Thanks. Yeah I’ve read too many bad stories about that kind of stuff. I insisted on seeing my styloid afterwards. Hopefully it was mine and not one they just use to show off lol. They also removed a lymph node which was in the dish too. I have pictures.

Definitely ask about risks of the procedure. It’s scary but I think you should ask because it’s helpful to be aware. I consider myself very lucky as the only problem I have is that it didn’t help me at all. It could be worse. I was told 90% success rate. Maybe it’s just my luck. I would exhaust all other causes of your pain prior to surgery though.
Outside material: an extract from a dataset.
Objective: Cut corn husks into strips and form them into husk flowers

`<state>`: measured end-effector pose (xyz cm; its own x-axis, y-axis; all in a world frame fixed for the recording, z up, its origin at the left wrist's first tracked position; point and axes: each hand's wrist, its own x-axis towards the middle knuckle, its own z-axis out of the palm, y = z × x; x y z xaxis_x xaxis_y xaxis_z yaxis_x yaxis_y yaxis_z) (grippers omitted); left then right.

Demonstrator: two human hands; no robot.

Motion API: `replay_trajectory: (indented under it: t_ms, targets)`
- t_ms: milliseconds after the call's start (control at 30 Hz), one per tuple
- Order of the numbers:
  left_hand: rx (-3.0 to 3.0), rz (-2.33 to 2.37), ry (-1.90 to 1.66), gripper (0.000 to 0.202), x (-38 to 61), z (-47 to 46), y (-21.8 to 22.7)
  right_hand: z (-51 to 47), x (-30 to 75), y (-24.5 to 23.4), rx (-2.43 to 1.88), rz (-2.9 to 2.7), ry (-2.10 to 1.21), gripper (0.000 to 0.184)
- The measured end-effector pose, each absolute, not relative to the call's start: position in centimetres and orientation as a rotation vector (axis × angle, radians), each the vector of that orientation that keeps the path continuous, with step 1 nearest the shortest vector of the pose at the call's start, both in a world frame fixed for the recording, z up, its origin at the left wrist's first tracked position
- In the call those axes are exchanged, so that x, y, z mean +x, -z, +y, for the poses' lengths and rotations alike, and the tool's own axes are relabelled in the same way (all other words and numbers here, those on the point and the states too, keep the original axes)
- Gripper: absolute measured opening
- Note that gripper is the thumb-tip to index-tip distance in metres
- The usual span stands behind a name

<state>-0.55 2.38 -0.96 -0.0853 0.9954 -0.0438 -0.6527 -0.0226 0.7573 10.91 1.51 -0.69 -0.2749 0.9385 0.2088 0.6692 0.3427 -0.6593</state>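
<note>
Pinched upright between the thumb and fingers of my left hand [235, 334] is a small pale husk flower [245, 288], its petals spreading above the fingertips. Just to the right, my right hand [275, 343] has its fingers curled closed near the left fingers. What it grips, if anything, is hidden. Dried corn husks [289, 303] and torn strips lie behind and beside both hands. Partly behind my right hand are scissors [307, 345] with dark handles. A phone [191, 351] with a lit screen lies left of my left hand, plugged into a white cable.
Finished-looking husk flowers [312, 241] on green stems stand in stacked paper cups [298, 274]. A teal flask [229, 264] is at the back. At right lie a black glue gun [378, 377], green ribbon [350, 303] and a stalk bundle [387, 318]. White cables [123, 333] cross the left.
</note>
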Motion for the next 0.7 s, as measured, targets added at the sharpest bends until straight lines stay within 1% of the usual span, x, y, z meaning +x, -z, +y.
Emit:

It could be “a million other things” as my new doctor stated.

That’s one chunky styloid, one_day! Honestly, I’m surprised you didn’t get better results. I’ve forgotten if you had some symptoms that did resolve. I asked to see mine, too & got it in the same type of jar. I was surprised how short mine looked compared to how much pain it caused!! It was in 2 pieces though so maybe that made it look shorter.

I’ve heard of others having a lymph node removed. Not sure if it’s because it was in the way or if it was suspect.

He told me the node was just simply in the way so they took it out. I have another one I wish he took instead lol it’s huge! I used to get stroke like feelings on my right side of my face very frequently like multiple times a week and I have had it 3 times since the surgery. So that has improved I guess. The GPN symptoms have not. I thought maybe it was getting better but I think I’m just used to it now.

I should reread my old posts. Maybe I would find that I’m doing better now.


Just spoke to dr axon and he said that he doesn’t leave clip in your neck during surgery and doesn’t have to manipulate/dislocate your jaw. Good news.